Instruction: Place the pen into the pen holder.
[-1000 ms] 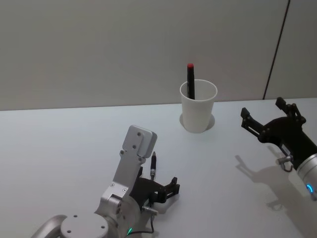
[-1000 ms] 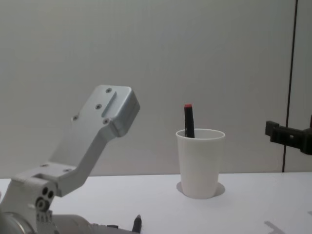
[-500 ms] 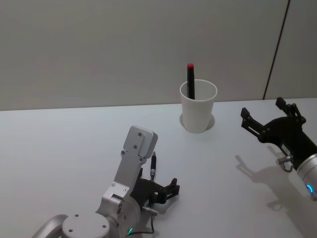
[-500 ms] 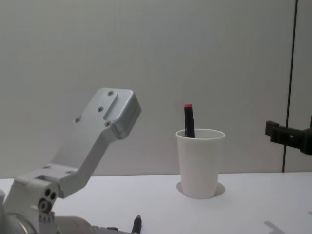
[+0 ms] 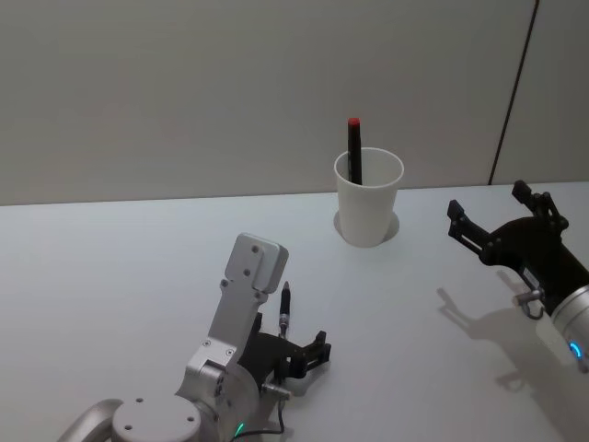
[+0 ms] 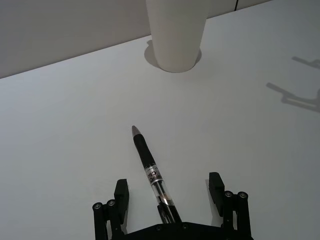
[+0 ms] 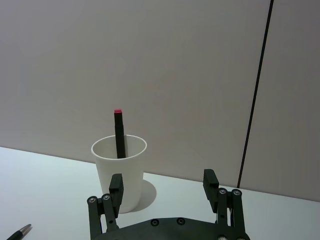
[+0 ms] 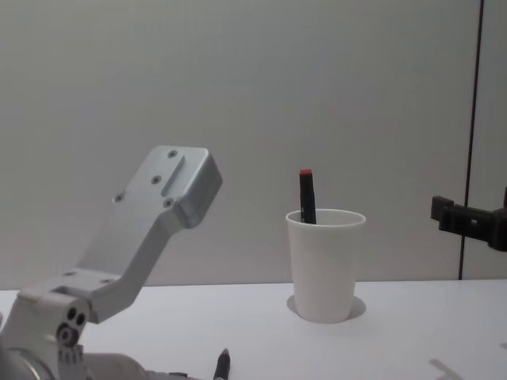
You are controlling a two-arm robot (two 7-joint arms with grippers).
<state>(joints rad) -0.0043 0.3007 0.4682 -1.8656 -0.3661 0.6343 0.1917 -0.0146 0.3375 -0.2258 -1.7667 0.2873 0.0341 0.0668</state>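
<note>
A black and clear pen (image 5: 284, 308) lies flat on the white table, its tip toward the pen holder (image 5: 368, 199), a white paper cup standing farther back. A black pen with a red cap (image 5: 353, 147) stands in the cup. My left gripper (image 6: 169, 184) is open low over the table, one finger on each side of the lying pen's (image 6: 151, 172) rear end, not touching it. The cup (image 6: 175, 35) stands ahead of it. My right gripper (image 5: 490, 204) hangs open and empty above the table, right of the cup (image 7: 119, 170).
The table (image 5: 110, 267) is white and bare around the pen and cup. A plain wall rises close behind the cup, with a dark vertical seam (image 5: 512, 92) at the right. My left arm's grey wrist bracket (image 8: 150, 214) stands tall at the front left.
My left arm's wrist bracket has shifted slightly down and left. The pen, the cup and the right gripper have stayed where they were.
</note>
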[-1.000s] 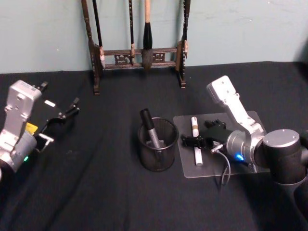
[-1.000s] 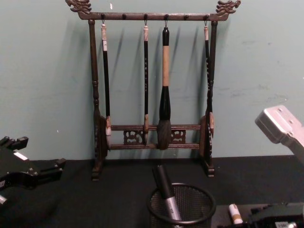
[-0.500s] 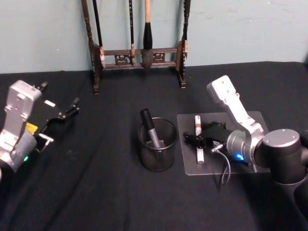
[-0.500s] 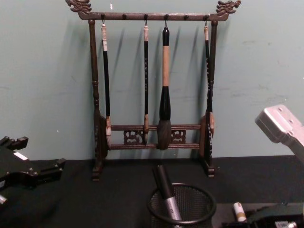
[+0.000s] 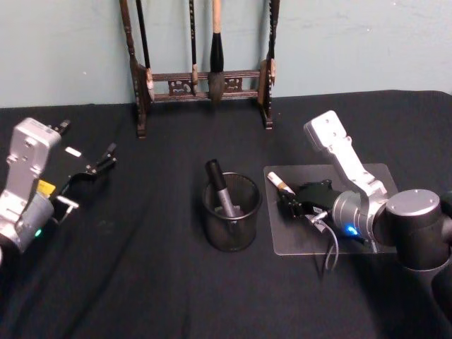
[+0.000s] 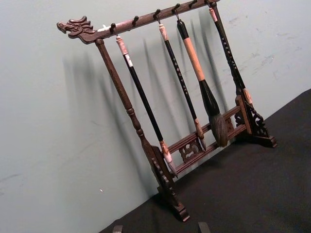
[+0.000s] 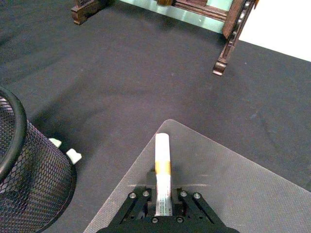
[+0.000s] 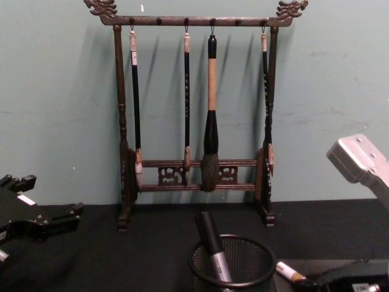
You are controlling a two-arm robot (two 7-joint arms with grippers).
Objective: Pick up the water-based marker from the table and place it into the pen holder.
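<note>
Where the clear sheet (image 5: 300, 173) lies on the black table (image 5: 141, 282), the R gripper (image 5: 287, 203) is seen low over the sheet's left part, clamped on the marker (image 5: 280, 185). The marker is gripped at its rear end. Its white body w/ a tan band is pointed fwd and left, free end toward the far-left corner of the sheet, near the holder (image 5: 232, 215) but not over it.

In the R wrist view the marker (image 7: 163, 170) is pinched btwn the two black fingers (image 7: 137, 201) and sticks straight out ahead of the gripper (image 7: 164, 198), over the sheet's (image 7: 233, 194) corner. The holder's mesh wall (image 7: 29, 179) is seen close by. In the chest view the marker (image 8: 289, 272) is seen tilted, free end higher, just beside the holder (image 8: 249, 255).

The R arm (image 5: 353, 169) is bent: a grey joint w/ a blue light is held over the sheet's near edge, and a silver link is slanted up and back from it.

A dark pen (image 5: 219, 185) is stood leaning inside the holder. The rack (image 5: 240, 73) is set well behind, at the wall.

The L arm (image 5: 25, 162) is parked at the table's left side. The L gripper (image 5: 88, 176) is aimed at the rack, fingertips (image 6: 203, 227) apart, nothing held.
</note>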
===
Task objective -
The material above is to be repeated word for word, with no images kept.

Reply to the task -
Instruction: Place the pen into the pen holder.
[-1000 ms] 
[-1000 ms] 
[-500 ms] 
[-500 ms] 
[+0 ms] 
[+0 ms] 
[+0 ms] 
[+0 ms] 
You are controlling a two-arm robot (two 7-joint arms with grippers).
<state>(joints rad) -0.0043 0.3007 0.4682 -1.8656 -0.3661 0.6343 0.1917 -0.0146 0.3375 -0.2258 -1.7667 0.2873 0.0341 0.0668</state>
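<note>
A black and clear pen (image 5: 284, 308) lies flat on the white table, its tip toward the pen holder (image 5: 368, 199), a white paper cup standing farther back. A black pen with a red cap (image 5: 353, 147) stands in the cup. My left gripper (image 6: 169, 184) is open low over the table, one finger on each side of the lying pen's (image 6: 151, 172) rear end, not touching it. The cup (image 6: 175, 35) stands ahead of it. My right gripper (image 5: 490, 204) hangs open and empty above the table, right of the cup (image 7: 119, 170).
The table (image 5: 110, 267) is white and bare around the pen and cup. A plain wall rises close behind the cup, with a dark vertical seam (image 5: 512, 92) at the right. My left arm's grey wrist bracket (image 8: 150, 214) stands tall at the front left.
My left arm's wrist bracket has shifted slightly down and left. The pen, the cup and the right gripper have stayed where they were.
</note>
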[-1.000s] 
[-1.000s] 
[-0.500s] 
[-0.500s] 
[+0.000s] 
[+0.000s] 
[+0.000s] 
[+0.000s] 
You are controlling a two-arm robot (two 7-joint arms with grippers).
Objective: Pick up the water-based marker from the table and place it into the pen holder.
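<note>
Where the clear sheet (image 5: 300, 173) lies on the black table (image 5: 141, 282), the R gripper (image 5: 287, 203) is seen low over the sheet's left part, clamped on the marker (image 5: 280, 185). The marker is gripped at its rear end. Its white body w/ a tan band is pointed fwd and left, free end toward the far-left corner of the sheet, near the holder (image 5: 232, 215) but not over it.

In the R wrist view the marker (image 7: 163, 170) is pinched btwn the two black fingers (image 7: 137, 201) and sticks straight out ahead of the gripper (image 7: 164, 198), over the sheet's (image 7: 233, 194) corner. The holder's mesh wall (image 7: 29, 179) is seen close by. In the chest view the marker (image 8: 289, 272) is seen tilted, free end higher, just beside the holder (image 8: 249, 255).

The R arm (image 5: 353, 169) is bent: a grey joint w/ a blue light is held over the sheet's near edge, and a silver link is slanted up and back from it.

A dark pen (image 5: 219, 185) is stood leaning inside the holder. The rack (image 5: 240, 73) is set well behind, at the wall.

The L arm (image 5: 25, 162) is parked at the table's left side. The L gripper (image 5: 88, 176) is aimed at the rack, fingertips (image 6: 203, 227) apart, nothing held.
</note>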

This answer has no further content.